>>>

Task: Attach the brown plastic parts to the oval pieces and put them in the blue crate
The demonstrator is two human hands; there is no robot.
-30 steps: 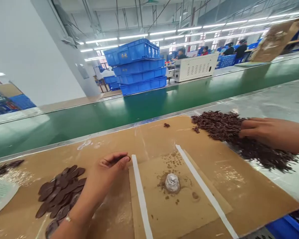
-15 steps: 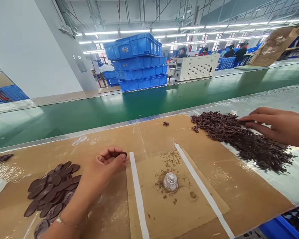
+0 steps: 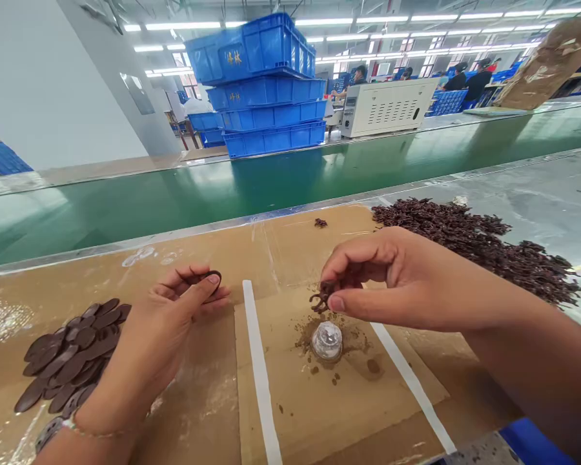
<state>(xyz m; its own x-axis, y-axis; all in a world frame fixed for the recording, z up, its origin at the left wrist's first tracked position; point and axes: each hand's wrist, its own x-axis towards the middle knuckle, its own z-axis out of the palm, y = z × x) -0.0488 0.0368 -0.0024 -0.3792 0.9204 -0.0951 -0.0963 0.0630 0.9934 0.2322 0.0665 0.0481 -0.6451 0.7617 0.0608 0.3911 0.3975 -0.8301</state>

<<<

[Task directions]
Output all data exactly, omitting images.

[Answer area]
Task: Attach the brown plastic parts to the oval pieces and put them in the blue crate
The demonstrator is two human hands; there is no robot.
-30 steps: 
-15 steps: 
+0 steps: 
<state>(xyz m; its own x-axis, y-axis; all in a world frame fixed for the recording, z up, its origin at the left wrist's first tracked position; point and axes: each hand's wrist, its own x-axis towards the middle knuckle, its own z-axis out of the palm, y = z × x) -0.0488 0.0368 -0.0024 -0.3792 0.9204 -0.0951 -0.0963 0.0630 0.9934 0.2322 0.0665 0.0481 -0.6451 0.7617 0.0608 0.3911 0.3975 -0.8301</state>

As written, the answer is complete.